What is being asked :: Reproduce the entire listing below verbatim.

Input data ::
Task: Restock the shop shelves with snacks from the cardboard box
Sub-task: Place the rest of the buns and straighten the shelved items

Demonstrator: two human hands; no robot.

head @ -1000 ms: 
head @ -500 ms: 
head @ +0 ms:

Exercise result ::
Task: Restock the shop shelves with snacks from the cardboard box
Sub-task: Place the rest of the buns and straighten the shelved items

Demonstrator: two human hands; no robot.

head @ -1000 ms: 
head @ -500 ms: 
head @ +0 ms:

The exercise is now finished.